AWS for Industries

How NOV solved critical oilfield operations using Databricks Data Intelligence Platform

The global demand for oil remains high as it powers transportation, industries, and electricity worldwide. One facet of the energy lifecycle is drilling, where drilling operators face numerous challenges in maintaining consistent oil supply to meet this demand. They must navigate harsh environments using heavy machinery with precision, while controlling costs and risks. Drilling operators need to find ways to mitigate risks, control costs, and prevent disruptions of oil extraction and production. A key strategy to improve drilling efficiency and uptime is condition-based maintenance (CBM) of equipment. However, most operators lack the capabilities to implement CBM, which needs real-time monitoring and predictive data analytics.

What is CBM and why is it so challenging?

Condition-based maintenance (CBM) revolutionizes drilling maintenance by using real-time sensor data and analytics to proactively identify potential equipment failures before they occur. This is meant to prevent costly unplanned downtime and dangerous breakdowns, enhancing safety, reliability, efficiency, and sustainability in the high-stakes drilling environment where uptime is paramount. By shifting from reactive to proactive strategies, CBM optimizes asset lifespan and performance, aligning maintenance with the fast-paced, tech-driven drilling industry.

Implementing CBM poses challenges primarily from a data perspective. The difficulty lies in efficiently collecting, processing, and interpreting large volumes of real-time data generated by sensors monitoring equipment conditions. The complexity of integrating diverse data sources and maintaining compatibility among different systems and equipment adds to the complexity. Establishing standardized protocols for data analysis and maintenance practices is crucial. Additionally, working in remote locations means a lack of reliable telecommunications or band-width prioritization thus compounding existing challenges.

Overcoming these challenges requires an open environment following open standards that addresses compatibility issues, manages both streaming and batch data, provides advanced data analytics and machine learning (ML) tools, encourages cross collaboration between experts, and fosters a culture that values data driven decisions. Successful CBM implementation hinges on the ability to effectively manage and make meaningful insights from the wealth of data generated by monitoring systems.

The energy industry’s backbone is its extensive network of physical assets and infrastructure (rigs, ships, refineries, pipelines etc.) that is operated for sometimes decades. This complex machinery generates high-frequency sensor data (millions of data points) that can be used to reduce unplanned downtime, maximize output and drive a high degree of process automation, ultimately driving safer operations and higher performance.

Databricks Data Intelligence Platform on AWS

The Databricks Data Intelligence Platform from Databricks, an AWS partner, empowers energy companies to extract maximum value from a spectrum of data sources, encompassing assets, operations, environment, and customer interactions.
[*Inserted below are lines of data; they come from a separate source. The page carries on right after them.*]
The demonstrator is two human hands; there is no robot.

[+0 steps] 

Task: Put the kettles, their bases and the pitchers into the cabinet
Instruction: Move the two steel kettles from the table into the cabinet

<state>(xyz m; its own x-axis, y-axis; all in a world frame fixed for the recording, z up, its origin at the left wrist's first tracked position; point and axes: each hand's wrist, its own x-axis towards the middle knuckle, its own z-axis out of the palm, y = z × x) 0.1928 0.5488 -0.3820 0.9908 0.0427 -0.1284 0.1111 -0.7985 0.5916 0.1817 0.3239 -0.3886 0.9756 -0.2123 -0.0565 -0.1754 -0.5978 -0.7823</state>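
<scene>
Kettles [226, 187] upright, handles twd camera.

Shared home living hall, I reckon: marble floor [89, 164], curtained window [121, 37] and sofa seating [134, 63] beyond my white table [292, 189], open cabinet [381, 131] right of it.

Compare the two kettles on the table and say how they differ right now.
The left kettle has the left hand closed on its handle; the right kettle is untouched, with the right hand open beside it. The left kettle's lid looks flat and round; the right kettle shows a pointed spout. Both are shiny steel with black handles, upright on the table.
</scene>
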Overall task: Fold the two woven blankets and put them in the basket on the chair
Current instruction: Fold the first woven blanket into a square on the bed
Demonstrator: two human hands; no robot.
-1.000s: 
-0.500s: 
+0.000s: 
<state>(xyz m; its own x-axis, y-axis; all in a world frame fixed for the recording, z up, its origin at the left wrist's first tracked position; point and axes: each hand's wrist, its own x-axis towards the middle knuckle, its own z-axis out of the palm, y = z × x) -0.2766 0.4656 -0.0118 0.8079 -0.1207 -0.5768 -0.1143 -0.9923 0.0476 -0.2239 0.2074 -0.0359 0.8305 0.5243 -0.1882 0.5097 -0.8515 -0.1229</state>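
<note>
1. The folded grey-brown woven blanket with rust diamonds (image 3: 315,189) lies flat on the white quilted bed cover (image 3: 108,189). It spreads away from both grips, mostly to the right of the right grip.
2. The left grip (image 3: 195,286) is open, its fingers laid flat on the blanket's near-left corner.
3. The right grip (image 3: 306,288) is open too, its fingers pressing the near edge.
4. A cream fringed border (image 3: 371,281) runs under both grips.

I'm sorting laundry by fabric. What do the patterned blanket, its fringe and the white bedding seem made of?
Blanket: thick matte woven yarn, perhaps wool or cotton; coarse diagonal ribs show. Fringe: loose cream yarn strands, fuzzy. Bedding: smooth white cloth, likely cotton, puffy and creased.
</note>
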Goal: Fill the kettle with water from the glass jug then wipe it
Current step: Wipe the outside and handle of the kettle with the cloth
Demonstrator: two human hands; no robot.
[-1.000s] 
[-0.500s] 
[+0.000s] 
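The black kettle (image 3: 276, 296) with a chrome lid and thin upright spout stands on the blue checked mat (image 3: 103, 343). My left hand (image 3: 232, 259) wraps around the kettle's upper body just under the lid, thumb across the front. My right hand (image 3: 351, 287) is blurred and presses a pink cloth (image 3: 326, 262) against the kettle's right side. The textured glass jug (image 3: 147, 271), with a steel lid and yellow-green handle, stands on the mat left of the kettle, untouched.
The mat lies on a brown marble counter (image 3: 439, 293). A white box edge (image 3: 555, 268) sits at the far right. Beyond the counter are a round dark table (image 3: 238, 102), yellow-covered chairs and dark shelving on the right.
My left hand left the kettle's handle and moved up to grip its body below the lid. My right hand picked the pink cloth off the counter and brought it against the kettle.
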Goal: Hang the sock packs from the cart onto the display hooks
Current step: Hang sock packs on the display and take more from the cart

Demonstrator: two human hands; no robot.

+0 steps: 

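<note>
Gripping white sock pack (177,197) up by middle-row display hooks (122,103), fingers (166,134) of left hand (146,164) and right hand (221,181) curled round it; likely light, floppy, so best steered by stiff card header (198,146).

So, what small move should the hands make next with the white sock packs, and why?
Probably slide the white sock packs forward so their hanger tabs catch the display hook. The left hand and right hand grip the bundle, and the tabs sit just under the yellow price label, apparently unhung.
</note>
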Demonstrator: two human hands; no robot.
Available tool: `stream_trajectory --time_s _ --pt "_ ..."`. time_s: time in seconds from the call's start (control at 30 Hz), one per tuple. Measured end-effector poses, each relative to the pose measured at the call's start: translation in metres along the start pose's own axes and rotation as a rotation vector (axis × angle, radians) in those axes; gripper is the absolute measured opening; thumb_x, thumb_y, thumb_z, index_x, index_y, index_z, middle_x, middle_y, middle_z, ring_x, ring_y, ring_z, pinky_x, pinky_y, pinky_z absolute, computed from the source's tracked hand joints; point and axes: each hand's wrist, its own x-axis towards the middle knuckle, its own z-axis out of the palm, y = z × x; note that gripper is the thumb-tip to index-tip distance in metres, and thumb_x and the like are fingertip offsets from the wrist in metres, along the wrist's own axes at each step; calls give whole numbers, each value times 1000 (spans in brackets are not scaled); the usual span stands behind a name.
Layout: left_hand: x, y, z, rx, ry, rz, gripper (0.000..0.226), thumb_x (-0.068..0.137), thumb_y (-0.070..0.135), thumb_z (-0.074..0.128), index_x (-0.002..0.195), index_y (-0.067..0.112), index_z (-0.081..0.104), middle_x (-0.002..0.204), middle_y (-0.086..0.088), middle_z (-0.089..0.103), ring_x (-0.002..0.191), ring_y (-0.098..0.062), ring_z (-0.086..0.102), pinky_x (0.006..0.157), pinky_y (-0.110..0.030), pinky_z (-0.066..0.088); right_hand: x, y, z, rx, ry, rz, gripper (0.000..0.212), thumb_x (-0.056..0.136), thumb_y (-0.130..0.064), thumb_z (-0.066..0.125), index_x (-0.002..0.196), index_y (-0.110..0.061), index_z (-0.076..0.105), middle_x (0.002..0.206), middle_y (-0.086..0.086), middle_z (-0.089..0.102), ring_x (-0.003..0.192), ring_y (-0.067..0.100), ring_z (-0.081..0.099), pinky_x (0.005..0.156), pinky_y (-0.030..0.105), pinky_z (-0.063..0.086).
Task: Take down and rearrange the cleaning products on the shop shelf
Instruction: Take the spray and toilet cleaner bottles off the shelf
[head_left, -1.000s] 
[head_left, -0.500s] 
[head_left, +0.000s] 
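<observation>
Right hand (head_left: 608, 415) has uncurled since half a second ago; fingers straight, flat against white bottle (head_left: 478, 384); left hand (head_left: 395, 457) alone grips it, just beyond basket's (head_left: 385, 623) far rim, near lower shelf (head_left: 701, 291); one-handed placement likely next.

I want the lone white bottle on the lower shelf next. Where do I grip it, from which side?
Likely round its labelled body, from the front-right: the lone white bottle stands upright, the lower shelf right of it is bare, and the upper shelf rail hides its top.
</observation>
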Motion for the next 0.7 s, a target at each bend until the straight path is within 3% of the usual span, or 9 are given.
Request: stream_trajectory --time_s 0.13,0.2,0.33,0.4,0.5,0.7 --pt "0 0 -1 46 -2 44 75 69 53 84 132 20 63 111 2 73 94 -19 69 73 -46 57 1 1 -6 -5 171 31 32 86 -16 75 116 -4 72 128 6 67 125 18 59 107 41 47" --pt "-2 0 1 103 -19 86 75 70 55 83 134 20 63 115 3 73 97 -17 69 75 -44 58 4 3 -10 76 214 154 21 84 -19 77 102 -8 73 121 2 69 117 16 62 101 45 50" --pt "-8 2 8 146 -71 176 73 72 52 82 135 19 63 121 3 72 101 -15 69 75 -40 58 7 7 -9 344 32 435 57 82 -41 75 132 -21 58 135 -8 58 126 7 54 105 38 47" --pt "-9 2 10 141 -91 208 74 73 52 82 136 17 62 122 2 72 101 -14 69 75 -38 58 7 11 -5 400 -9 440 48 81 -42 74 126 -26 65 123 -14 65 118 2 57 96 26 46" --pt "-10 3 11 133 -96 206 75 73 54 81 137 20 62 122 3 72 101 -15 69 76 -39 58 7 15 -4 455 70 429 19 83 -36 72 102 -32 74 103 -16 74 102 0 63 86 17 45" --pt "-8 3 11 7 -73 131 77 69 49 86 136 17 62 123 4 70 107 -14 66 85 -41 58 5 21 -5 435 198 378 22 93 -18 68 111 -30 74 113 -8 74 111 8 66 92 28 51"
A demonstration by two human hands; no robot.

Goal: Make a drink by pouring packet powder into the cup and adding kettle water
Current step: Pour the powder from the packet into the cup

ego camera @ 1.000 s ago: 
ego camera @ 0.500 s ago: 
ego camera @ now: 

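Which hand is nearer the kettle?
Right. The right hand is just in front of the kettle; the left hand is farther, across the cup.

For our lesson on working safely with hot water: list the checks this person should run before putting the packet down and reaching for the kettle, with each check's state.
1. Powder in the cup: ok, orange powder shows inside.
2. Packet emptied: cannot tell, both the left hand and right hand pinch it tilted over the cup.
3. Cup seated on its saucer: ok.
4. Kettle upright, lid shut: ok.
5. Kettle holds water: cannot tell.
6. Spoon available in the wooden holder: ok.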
By using this comprehensive data platform, companies can revolutionize their approach to create energy solutions that prioritize safety, reliability, and intelligence. The Databricks Data Intelligence Platform optimizes operational efficiency to deliver enhanced environmental sustainability and is used for building energy solutions that are not only technologically advanced, but also attuned to the evolving needs of the industry, thus fostering a paradigm shift towards safer, more reliable, and smarter energy landscapesFigure 1 Scaled oilfield analytics Databricks Data Intelligence Platform on AWS

Figure 1: Scaled oilfield analytics: Databricks Data Intelligence Platform on AWS

The preceding figure shows a generic reference architecture of a Databricks Data Intelligence Platform leveraging AWS services to cover the swim lanes of Source, Ingest, Transform, Query and Process, Serve and Analysis/Output with storage shown at the bottom as Amazon S3. The architecture starts with various data sources, such as unstructured, semi-structured, and structured data from sensors and IoT devices, media files, logs, relational databases, and business applications.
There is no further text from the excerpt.